EXERCISE INSTRUCTIONS -> Write out again only the lines that run from the start of the entries to the line containing "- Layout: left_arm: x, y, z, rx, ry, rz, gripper", both included.

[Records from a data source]
┄┄┄┄┄┄┄┄┄┄

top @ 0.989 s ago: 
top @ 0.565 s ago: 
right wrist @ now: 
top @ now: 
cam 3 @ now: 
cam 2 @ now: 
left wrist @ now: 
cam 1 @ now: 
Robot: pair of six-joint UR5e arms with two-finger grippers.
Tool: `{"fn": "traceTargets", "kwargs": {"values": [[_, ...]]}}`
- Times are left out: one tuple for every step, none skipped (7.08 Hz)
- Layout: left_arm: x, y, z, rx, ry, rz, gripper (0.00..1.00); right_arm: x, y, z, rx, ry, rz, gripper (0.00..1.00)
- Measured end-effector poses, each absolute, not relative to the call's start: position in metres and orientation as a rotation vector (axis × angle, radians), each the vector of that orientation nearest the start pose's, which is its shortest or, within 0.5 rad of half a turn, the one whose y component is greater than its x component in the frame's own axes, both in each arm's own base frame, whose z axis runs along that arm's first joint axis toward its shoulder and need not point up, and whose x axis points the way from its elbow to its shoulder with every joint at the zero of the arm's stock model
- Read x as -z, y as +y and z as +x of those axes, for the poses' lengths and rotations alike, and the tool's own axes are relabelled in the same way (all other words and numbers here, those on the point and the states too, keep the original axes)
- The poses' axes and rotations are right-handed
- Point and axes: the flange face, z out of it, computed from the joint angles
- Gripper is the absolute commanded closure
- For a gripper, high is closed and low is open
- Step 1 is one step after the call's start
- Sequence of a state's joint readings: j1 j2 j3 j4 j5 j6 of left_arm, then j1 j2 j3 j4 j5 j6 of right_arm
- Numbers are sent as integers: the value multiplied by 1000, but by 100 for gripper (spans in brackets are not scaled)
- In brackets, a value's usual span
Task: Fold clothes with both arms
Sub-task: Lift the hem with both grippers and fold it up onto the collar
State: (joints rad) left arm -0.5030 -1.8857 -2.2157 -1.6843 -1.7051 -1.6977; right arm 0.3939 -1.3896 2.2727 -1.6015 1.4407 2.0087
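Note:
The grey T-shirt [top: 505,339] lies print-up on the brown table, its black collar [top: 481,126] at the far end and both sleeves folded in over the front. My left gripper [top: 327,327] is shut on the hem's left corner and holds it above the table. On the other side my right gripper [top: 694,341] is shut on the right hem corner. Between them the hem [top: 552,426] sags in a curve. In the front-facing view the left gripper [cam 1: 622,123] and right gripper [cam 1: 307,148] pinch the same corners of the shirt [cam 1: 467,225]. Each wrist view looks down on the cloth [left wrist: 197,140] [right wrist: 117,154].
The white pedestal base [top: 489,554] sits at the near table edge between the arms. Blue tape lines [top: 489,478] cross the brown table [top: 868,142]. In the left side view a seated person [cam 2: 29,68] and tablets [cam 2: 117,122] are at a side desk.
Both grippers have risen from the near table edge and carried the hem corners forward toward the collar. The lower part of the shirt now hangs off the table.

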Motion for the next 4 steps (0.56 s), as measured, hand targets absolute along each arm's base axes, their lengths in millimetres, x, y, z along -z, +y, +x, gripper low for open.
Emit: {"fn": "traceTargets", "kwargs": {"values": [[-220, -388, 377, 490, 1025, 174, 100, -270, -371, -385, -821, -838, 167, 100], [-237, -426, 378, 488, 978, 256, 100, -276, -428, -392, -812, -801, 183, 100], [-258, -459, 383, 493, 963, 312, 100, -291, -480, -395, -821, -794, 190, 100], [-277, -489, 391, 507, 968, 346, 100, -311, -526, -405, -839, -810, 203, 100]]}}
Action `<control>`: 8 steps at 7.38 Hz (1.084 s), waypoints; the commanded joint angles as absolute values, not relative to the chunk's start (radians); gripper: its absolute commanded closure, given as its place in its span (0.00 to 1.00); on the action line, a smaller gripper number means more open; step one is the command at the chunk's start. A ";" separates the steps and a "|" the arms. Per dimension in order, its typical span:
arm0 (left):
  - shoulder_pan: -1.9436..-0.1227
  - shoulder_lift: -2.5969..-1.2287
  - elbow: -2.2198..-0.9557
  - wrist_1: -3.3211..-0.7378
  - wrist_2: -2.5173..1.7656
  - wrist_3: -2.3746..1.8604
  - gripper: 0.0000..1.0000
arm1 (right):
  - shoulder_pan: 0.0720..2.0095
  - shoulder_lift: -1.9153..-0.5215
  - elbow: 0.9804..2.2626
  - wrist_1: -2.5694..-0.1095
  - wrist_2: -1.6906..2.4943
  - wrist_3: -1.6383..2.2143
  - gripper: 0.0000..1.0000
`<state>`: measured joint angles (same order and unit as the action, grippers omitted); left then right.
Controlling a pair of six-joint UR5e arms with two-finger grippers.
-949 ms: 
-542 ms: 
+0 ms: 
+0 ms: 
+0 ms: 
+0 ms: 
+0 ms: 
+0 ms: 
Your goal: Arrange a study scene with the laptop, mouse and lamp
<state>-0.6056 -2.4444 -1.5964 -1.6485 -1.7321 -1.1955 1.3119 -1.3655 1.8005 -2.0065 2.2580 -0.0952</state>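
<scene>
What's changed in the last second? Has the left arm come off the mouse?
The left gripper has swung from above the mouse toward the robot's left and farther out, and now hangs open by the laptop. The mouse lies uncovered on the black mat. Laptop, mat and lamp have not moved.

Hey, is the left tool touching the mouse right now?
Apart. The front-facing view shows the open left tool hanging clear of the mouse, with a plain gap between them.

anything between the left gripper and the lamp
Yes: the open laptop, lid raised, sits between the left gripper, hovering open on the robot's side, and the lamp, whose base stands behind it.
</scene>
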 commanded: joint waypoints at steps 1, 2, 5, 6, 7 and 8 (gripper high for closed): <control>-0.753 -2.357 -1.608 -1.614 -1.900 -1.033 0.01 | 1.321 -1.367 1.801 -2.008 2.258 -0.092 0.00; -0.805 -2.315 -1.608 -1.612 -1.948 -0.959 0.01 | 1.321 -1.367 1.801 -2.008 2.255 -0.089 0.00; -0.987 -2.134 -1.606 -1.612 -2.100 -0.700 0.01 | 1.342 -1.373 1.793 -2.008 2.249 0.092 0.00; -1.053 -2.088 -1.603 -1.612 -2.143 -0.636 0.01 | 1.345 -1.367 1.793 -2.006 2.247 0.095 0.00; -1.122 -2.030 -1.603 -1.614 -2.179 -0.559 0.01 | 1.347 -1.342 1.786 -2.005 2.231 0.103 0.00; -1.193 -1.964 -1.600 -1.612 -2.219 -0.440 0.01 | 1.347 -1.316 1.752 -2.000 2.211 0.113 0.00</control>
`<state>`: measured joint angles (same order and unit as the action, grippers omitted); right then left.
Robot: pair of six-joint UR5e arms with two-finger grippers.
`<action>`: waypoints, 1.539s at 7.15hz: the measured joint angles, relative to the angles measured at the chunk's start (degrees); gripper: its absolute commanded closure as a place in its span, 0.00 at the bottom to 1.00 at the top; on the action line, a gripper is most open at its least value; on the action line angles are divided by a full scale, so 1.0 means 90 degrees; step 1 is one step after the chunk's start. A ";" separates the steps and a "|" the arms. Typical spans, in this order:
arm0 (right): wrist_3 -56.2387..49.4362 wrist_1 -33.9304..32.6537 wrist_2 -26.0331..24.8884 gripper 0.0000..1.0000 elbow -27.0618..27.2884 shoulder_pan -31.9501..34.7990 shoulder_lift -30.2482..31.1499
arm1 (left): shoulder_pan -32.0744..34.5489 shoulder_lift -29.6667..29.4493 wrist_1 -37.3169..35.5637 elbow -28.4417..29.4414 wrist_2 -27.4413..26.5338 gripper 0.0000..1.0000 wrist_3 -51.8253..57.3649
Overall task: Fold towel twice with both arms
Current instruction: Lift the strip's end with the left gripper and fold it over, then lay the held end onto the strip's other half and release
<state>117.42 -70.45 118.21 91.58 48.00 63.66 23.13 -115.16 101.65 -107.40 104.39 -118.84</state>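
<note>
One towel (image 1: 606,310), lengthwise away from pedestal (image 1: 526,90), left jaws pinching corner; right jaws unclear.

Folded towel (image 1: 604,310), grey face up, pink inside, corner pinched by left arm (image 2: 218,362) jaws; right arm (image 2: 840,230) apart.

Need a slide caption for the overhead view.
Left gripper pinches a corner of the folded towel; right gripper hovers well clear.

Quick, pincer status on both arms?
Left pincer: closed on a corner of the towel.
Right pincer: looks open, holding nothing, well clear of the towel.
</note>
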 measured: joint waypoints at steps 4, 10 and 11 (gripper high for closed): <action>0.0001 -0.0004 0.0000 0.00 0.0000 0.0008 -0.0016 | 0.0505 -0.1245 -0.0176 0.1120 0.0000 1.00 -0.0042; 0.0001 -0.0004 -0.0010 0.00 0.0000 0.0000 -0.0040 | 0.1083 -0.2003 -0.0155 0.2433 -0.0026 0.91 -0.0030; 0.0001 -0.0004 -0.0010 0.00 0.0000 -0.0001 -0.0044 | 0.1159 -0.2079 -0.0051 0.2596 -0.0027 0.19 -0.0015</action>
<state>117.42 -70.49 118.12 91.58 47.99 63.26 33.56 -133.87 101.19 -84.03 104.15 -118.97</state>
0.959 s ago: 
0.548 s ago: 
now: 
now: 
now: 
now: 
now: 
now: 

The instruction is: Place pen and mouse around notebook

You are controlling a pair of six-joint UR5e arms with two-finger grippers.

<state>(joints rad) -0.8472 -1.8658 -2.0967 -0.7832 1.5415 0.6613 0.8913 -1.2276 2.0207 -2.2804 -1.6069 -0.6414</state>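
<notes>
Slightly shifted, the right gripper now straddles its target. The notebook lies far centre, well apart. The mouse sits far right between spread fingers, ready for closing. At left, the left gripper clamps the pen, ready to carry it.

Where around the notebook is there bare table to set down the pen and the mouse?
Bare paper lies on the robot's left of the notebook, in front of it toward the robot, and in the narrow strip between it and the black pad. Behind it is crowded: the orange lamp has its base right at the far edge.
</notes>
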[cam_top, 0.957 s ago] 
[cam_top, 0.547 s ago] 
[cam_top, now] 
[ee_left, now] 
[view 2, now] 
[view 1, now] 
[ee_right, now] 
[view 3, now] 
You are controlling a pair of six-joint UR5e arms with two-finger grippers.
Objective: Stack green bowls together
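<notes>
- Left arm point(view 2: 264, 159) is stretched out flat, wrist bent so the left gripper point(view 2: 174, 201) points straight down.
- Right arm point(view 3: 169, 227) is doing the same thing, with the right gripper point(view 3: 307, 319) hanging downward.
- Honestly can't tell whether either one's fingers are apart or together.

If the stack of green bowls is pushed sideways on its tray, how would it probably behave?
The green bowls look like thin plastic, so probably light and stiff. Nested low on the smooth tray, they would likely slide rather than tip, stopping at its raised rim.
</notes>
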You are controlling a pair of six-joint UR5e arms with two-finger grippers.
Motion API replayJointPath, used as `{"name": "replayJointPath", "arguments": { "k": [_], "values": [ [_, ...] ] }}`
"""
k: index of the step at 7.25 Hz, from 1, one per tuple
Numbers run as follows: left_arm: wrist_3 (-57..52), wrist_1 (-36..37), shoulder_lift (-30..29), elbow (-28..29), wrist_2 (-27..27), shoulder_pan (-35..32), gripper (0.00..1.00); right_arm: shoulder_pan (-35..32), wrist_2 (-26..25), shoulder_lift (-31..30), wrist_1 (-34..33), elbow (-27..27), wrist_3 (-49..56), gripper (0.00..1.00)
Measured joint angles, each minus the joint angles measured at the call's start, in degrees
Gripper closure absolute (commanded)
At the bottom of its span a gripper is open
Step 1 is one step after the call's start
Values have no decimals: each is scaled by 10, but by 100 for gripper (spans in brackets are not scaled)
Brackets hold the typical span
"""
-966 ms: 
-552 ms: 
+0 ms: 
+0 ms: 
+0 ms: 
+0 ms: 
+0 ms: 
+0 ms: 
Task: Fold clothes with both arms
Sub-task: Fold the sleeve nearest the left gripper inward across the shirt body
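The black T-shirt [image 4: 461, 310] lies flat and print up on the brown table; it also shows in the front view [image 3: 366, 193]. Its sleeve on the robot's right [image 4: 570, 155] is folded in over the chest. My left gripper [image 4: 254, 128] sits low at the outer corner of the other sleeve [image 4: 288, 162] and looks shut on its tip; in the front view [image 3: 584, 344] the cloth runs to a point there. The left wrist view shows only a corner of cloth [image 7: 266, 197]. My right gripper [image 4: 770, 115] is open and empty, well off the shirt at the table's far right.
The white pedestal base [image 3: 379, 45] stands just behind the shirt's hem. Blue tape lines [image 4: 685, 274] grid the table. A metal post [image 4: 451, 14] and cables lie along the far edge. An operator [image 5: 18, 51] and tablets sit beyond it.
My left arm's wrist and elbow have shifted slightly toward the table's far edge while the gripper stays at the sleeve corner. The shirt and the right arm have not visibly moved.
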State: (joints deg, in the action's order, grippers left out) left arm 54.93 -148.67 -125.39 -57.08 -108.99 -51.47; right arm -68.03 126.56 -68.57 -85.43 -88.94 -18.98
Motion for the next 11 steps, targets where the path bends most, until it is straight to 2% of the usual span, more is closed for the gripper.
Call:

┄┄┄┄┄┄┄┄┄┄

WRITTEN RESPONSE ->
top @ 0.989 s ago: 
top @ 0.565 s ago: 
right wrist @ now: 
top @ now: 
cam 3 @ now: 
cam 2 @ now: 
left wrist @ now: 
cam 1 @ now: 
Robot: pair of six-joint UR5e arms with two-finger grippers.
Tool: `{"fn": "traceTargets", "kwargs": {"values": [[_, ...]]}}`
- Times are left out: one tuple for every step, none skipped (7.08 Hz)
- Layout: left_arm: x, y, z, rx, ry, rz, gripper (0.00..1.00); right_arm: x, y, z, rx, ry, rz, gripper (0.00..1.00)

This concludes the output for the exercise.